┌─ Provided records

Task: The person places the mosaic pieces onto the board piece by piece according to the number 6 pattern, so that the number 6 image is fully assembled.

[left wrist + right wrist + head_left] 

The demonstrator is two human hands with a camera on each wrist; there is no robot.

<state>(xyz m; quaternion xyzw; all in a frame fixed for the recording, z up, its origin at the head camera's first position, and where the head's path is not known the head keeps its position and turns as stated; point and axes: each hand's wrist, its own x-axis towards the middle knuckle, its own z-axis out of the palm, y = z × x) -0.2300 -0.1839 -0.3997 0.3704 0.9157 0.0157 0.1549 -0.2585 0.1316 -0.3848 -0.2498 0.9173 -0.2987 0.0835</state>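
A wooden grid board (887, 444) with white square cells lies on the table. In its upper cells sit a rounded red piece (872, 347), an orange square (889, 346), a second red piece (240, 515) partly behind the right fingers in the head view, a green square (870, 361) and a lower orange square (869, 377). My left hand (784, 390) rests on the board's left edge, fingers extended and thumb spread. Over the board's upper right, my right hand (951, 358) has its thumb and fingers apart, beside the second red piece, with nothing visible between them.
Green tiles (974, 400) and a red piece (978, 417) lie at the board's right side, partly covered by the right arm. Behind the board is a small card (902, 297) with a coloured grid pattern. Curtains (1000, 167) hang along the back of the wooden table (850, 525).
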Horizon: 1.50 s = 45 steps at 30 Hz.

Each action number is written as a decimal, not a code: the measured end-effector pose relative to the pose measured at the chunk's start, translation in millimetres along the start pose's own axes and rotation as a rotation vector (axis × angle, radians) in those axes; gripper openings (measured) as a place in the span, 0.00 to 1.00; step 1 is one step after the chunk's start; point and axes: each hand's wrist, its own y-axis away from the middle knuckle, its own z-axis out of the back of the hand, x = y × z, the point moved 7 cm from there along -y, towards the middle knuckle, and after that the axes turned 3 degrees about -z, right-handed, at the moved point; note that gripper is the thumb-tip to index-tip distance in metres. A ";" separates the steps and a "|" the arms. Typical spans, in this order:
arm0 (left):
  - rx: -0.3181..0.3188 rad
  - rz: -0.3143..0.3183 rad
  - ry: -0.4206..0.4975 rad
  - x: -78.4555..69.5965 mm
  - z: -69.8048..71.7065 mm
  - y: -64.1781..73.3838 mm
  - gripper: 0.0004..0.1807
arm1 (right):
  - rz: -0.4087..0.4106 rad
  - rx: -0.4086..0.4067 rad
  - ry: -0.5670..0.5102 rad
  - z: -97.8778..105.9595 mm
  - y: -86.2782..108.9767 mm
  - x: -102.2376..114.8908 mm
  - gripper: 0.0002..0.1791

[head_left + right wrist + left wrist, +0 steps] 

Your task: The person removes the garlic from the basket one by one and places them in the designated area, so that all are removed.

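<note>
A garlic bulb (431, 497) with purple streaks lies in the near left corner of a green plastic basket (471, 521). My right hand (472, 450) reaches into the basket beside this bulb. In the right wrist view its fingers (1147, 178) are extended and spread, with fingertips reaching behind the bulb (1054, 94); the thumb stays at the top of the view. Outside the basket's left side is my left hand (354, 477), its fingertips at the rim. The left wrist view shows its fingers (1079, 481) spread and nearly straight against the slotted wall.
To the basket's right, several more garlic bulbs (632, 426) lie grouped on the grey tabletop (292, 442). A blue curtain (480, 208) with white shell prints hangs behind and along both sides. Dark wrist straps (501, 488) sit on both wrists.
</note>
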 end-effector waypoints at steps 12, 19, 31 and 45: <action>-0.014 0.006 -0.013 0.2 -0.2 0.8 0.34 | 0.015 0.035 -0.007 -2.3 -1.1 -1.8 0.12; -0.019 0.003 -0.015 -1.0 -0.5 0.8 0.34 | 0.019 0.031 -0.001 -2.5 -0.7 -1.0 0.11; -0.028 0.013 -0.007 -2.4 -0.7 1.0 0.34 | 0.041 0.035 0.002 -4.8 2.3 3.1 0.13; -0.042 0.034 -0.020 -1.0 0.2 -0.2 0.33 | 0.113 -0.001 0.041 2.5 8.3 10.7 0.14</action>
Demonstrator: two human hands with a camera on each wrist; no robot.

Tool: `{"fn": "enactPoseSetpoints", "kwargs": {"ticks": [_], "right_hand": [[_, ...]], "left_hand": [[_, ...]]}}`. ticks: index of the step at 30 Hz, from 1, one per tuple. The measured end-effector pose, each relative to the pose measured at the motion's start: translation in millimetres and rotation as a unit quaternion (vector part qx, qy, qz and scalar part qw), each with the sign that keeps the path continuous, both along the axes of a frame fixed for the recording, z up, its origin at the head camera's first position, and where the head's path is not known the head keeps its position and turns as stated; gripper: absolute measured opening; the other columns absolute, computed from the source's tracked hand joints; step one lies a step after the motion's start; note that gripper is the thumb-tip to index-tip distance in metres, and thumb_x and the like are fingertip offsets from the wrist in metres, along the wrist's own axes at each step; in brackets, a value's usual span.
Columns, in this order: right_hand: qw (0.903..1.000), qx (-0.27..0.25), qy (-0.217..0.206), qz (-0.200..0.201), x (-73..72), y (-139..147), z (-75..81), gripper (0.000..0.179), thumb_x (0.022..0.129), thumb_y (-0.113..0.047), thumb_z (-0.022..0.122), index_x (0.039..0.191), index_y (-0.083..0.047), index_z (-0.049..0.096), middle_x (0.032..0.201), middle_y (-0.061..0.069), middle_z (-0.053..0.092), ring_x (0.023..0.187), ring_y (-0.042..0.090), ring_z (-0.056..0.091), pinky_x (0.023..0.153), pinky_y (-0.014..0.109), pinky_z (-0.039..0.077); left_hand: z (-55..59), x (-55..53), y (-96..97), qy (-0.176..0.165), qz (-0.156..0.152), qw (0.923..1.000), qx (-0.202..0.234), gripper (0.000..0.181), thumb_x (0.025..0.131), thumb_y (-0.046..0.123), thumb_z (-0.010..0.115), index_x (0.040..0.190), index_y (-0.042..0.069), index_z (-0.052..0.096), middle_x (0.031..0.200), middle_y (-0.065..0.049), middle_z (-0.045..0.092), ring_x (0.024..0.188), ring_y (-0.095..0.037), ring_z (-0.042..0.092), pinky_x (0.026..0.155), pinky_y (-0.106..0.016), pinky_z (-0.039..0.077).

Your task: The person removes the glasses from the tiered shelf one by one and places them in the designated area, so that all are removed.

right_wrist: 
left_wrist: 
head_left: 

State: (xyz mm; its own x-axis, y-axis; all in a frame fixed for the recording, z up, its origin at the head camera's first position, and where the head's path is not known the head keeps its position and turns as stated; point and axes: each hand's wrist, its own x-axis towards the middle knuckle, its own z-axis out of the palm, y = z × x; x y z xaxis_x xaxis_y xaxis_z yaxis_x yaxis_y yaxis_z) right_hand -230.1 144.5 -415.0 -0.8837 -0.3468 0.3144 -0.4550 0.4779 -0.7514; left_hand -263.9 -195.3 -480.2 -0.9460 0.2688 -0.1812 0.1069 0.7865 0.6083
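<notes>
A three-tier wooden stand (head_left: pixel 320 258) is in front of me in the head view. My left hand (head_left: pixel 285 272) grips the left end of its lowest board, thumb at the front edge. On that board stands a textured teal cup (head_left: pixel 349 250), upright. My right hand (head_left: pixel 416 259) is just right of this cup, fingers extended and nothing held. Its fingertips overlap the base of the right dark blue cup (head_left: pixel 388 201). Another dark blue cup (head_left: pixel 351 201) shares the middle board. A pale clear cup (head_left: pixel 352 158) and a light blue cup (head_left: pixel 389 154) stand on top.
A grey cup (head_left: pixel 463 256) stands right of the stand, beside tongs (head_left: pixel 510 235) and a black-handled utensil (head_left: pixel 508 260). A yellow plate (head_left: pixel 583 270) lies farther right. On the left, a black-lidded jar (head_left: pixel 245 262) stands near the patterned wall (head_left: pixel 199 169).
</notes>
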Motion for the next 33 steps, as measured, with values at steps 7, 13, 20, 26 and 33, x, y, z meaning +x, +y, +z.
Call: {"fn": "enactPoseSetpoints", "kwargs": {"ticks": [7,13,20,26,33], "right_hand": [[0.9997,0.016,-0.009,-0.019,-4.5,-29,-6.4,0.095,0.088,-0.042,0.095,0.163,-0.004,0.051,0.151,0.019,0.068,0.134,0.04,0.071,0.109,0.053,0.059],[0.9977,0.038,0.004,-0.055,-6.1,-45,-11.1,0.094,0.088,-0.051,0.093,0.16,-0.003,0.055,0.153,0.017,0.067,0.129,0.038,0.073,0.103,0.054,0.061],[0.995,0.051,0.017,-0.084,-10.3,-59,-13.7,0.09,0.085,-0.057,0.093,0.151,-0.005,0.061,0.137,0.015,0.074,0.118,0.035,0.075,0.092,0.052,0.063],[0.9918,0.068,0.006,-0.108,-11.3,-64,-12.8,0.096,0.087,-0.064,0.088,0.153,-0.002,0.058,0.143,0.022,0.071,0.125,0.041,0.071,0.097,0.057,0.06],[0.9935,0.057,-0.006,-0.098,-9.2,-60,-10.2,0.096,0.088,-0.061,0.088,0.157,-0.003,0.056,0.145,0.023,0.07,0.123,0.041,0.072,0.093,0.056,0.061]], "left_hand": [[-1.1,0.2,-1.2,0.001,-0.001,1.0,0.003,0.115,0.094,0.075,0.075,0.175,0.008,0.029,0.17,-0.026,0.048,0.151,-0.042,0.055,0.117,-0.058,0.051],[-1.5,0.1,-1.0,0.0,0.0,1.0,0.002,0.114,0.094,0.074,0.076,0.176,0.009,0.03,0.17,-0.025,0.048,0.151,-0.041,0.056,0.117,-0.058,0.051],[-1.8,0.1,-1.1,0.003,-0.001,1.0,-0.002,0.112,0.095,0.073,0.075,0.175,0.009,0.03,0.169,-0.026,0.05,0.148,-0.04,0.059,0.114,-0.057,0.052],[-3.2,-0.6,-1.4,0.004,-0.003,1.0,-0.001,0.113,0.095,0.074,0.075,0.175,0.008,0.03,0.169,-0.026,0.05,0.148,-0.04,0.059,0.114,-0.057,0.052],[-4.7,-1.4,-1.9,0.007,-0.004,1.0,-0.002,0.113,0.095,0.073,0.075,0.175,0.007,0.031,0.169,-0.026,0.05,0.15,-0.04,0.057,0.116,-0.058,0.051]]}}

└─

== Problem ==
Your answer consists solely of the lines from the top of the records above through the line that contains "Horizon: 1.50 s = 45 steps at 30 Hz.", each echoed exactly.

== Result of the exercise ==
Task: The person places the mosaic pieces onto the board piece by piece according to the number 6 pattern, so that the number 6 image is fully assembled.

[left wrist + right wrist + head_left] 

The demonstrator is two human hands with a camera on each wrist; there is no robot.

<state>(xyz m; quaternion xyzw; all in a frame fixed for the recording, z up, its origin at the head camera's first position, and where the head's path is not known the head keeps its position and turns as stated; point and axes: each hand's wrist, its own x-axis towards the middle knuckle, its own z-axis out of the palm, y = z × x) -0.2300 -0.1839 -0.3997 0.3704 0.9157 0.0157 0.1549 -0.2585 0.1316 -0.3848 -0.2498 0.9173 -0.2987 0.0835</state>
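A wooden grid board (887, 444) with white square cells lies on the table. In its upper cells sit a rounded red piece (872, 347), an orange square (889, 346), a second red piece (240, 515) partly behind the right fingers in the head view, a green square (870, 361) and a lower orange square (869, 377). My left hand (784, 390) rests on the board's left edge, fingers extended and thumb spread. Over the board's upper right, my right hand (951, 358) has its thumb and fingers apart, beside the second red piece, with nothing visible between them.
Green tiles (974, 400) and a red piece (978, 417) lie at the board's right side, partly covered by the right arm. Behind the board is a small card (902, 297) with a coloured grid pattern. Curtains (1000, 167) hang along the back of the wooden table (850, 525).
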Horizon: 1.50 s = 45 steps at 30 Hz.

Nothing more is required for this answer.